CERT-In has issued a notification about multiple security vulnerabilities present in different versions of the Android operating system. If these vulnerabilities were to be utilised by a user with ill intentions, they could potentially execute specific codes, access private data, or initiate a denial-of-service (DoS) attack. These vulnerabilities are found in three primary Android versions and are spread throughout various sections of Google's OS. This includes, but is not limited to, areas managed by Arm, MediaTek, Qualcomm, and Unisoc, as shared by the cybersecurity entity.
Earlier in the week, CERT-In released a note detailing 51 security issues concerning the Android OS. The agency, which is tasked with handling cybersecurity challenges and threats, has categorised this note with a high level of severity. Every vulnerability highlighted by CERT-In is associated with a Common Vulnerabilities and Exposures (CVE) number.
Based on the information from CERT-In, the affected Android versions include Android 13, Android 12, Android 12L, and Android 11. At this moment, it is uncertain if Android 14 is also affected. This is because the Android 14 source code was made available just a short time before the advisory was disseminated.
The mentioned 51 vulnerabilities encompass diverse sections of the Android operating system. This extends from the Android framework to Android system updates and Google Play system updates.

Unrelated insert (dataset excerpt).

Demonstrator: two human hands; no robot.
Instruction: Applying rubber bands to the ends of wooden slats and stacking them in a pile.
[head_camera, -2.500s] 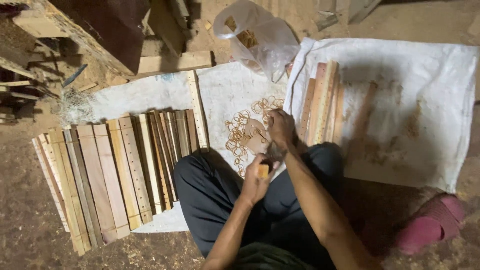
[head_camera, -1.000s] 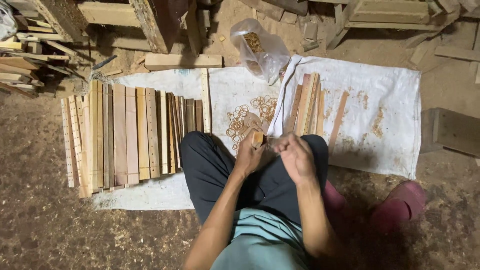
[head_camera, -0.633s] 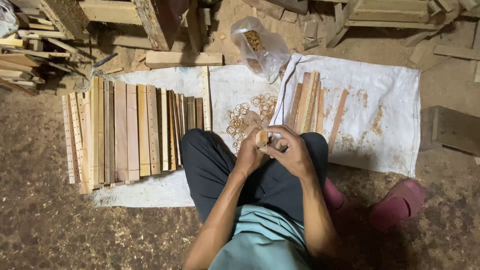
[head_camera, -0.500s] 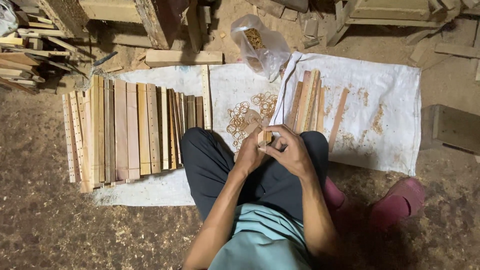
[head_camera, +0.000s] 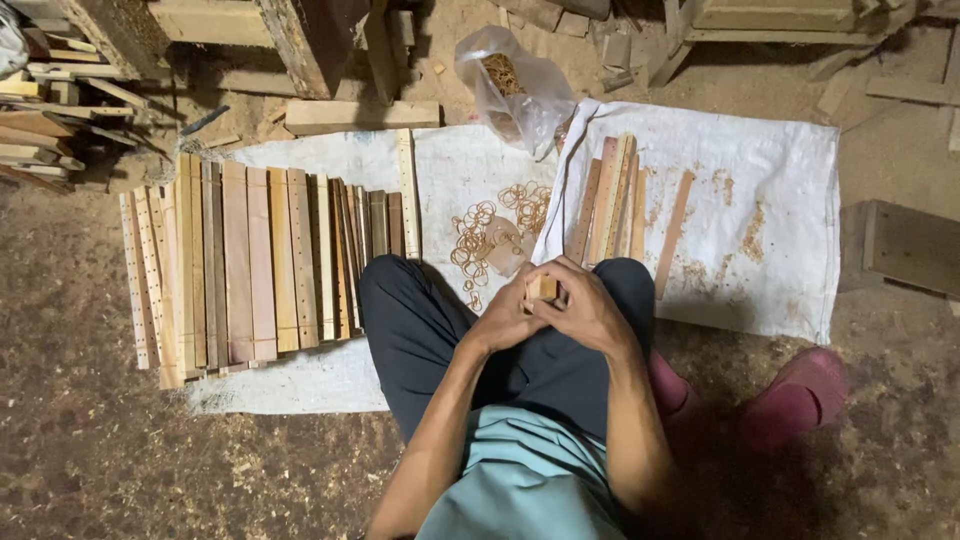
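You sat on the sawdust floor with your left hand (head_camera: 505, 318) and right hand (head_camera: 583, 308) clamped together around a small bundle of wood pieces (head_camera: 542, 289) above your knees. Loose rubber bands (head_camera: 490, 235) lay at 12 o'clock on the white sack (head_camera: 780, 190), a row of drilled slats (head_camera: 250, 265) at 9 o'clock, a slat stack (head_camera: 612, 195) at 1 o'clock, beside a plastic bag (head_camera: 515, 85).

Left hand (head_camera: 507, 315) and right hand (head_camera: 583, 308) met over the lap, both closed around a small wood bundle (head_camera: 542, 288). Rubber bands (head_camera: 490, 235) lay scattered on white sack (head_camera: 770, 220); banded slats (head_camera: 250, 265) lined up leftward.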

Additionally, software components not under Google's direct oversight, like those from Arm, MediaTek, Unisoc, and Qualcomm, are susceptible to these vulnerabilities.
According to CERT-In's information, individuals exploiting these vulnerabilities might have the capability to increase their access on a target's phone, run specific code sequences, access private data, or initiate a DoS attack.
Among these vulnerabilities, two (identified as CVE-2023-4863 and CVE-2023-4211) could be exploited by malicious entities. Therefore, CERT-In advises users to promptly apply security patches to address these issues. Specifically, these vulnerabilities are associated with the Chromium engine (used in Google's browser) and Android's GPU memory processing functions.
For Pixel smartphone users, an update containing the security patches for October is available. However, individuals with smartphones from different producers might need to wait for a forthcoming security update that rectifies these vulnerabilities.